WORK INSTRUCTIONS
This exercise calls for the data below to be retyped exactly, minus any images.

GIVEN INFORMATION

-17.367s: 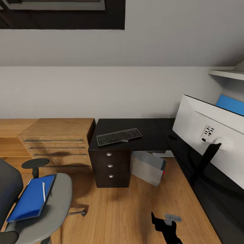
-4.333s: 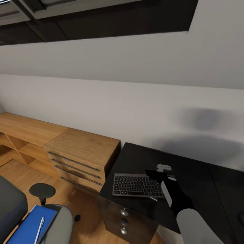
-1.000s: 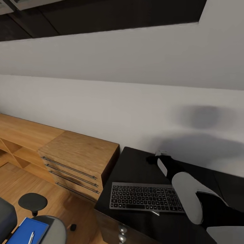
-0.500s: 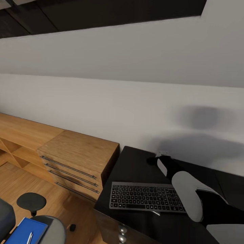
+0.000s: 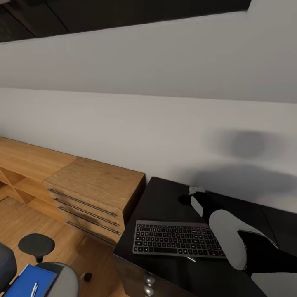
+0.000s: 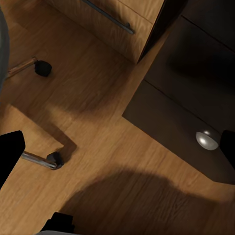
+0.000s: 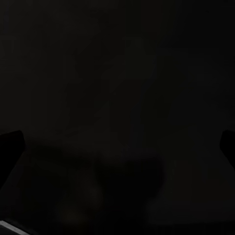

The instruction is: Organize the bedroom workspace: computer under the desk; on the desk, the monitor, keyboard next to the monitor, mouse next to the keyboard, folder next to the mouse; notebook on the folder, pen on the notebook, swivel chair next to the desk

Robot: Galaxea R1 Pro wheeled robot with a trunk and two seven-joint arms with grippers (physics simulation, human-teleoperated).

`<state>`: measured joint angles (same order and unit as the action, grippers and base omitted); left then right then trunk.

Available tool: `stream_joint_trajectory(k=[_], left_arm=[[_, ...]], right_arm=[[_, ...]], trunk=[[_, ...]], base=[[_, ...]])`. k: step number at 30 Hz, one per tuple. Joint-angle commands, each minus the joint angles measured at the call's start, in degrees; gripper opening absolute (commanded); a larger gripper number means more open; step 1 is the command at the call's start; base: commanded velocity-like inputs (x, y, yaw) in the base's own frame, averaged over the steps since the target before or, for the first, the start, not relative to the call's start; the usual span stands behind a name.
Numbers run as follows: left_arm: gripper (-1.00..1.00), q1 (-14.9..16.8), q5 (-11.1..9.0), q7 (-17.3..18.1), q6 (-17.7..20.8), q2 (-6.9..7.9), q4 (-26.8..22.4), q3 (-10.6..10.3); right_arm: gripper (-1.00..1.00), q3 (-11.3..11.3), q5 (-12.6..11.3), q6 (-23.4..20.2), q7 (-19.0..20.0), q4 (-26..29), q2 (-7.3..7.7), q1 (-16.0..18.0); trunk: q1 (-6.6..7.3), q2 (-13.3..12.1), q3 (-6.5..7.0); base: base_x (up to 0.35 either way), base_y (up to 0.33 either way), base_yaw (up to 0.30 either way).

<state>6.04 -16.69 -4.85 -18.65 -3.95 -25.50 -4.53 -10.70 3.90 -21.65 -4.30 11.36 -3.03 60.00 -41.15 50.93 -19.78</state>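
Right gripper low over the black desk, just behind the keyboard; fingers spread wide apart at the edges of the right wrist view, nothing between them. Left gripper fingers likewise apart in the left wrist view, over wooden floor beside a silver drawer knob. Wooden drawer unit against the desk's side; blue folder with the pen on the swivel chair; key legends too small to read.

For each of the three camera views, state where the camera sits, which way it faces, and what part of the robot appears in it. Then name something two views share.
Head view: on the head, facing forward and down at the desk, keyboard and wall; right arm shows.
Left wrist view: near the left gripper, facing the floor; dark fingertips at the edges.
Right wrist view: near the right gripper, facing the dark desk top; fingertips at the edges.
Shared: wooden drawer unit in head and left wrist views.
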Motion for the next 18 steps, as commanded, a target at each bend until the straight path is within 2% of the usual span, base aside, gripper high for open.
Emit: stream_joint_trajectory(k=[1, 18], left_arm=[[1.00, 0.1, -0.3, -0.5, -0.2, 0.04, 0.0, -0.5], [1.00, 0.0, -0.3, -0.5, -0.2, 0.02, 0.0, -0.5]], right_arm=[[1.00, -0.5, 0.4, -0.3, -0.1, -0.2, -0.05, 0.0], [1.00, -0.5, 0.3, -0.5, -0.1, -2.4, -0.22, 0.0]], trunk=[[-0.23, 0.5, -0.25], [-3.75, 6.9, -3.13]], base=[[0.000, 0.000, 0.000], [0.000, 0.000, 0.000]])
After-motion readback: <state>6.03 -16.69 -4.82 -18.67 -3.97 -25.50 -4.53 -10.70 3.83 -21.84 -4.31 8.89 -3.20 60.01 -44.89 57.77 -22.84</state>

EXERCISE RESULT
-17.367s: 
-4.333s: 
-1.000s: 
-0.500s: 
+0.000s: 
+0.000s: 
+0.000s: 

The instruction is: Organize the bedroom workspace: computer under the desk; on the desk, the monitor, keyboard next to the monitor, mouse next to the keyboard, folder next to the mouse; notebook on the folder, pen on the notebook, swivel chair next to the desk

Robot: Galaxea R1 Pro wheeled robot with a trunk and two seven-joint arms with grippers (physics simulation, human-teleoperated).

`<state>`: measured joint angles (same order and unit as the action, grippers and base omitted); left then right then trunk.

Available tool: `stream_joint_trajectory(k=[_], left_arm=[[_, ...]], right_arm=[[_, ...]], trunk=[[_, ...]], base=[[_, ...]])`. k: step number at 30 Hz, one per tuple. Joint-angle commands, each minus the joint angles measured at the call's start, in degrees; gripper opening absolute (commanded); a larger gripper number means more open; step 1 is the command at the call's start; base: commanded velocity-like inputs (x, y, yaw) in the base's own frame, averaged over the steps since the target before or, for the first, the start, not relative to the call's start; the usual span stands behind a name.
Numbers run as follows: left_arm: gripper (-1.00..1.00), q1 (-14.9..16.8), q5 (-11.1..9.0), q7 (-17.3..18.1), q6 (-17.7..20.8), q2 (-6.9..7.9), q4 (-26.8..22.4), q3 (-10.6..10.3); right_arm: gripper (-1.00..1.00), q3 (-11.3..11.3), q5 (-12.6..11.3), q6 (-23.4..20.2), q7 (-19.0..20.0), q4 (-26..29), q2 (-7.3..7.7), q1 (-16.0..18.0); trunk: q1 (-6.6..7.3), q2 (-13.3..12.1), q3 (-6.5..7.0); base: base_x (up to 0.35 either way), base_y (up to 0.33 either way), base_yaw (up to 0.30 either way).

<state>6.04 -16.69 -4.85 -18.65 -3.95 -25.50 -4.53 -10.70 3.90 -21.65 -4.30 11.36 -3.03 60.00 -41.15 50.93 -19.78</state>
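Right gripper low over the black desk, just behind the keyboard; fingers spread wide apart at the edges of the right wrist view, nothing between them. Left gripper fingers likewise apart in the left wrist view, over wooden floor beside a silver drawer knob. Wooden drawer unit against the desk's side; blue folder with the pen on the swivel chair; key legends too small to read.

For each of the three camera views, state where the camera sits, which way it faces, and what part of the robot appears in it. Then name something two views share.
Head view: on the head, facing forward and down at the desk, keyboard and wall; right arm shows.
Left wrist view: near the left gripper, facing the floor; dark fingertips at the edges.
Right wrist view: near the right gripper, facing the dark desk top; fingertips at the edges.
Shared: wooden drawer unit in head and left wrist views.
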Motion for the next 18 steps, as commanded, a target at each bend until the straight path is within 2% of the usual span, base aside, gripper high for open.
Emit: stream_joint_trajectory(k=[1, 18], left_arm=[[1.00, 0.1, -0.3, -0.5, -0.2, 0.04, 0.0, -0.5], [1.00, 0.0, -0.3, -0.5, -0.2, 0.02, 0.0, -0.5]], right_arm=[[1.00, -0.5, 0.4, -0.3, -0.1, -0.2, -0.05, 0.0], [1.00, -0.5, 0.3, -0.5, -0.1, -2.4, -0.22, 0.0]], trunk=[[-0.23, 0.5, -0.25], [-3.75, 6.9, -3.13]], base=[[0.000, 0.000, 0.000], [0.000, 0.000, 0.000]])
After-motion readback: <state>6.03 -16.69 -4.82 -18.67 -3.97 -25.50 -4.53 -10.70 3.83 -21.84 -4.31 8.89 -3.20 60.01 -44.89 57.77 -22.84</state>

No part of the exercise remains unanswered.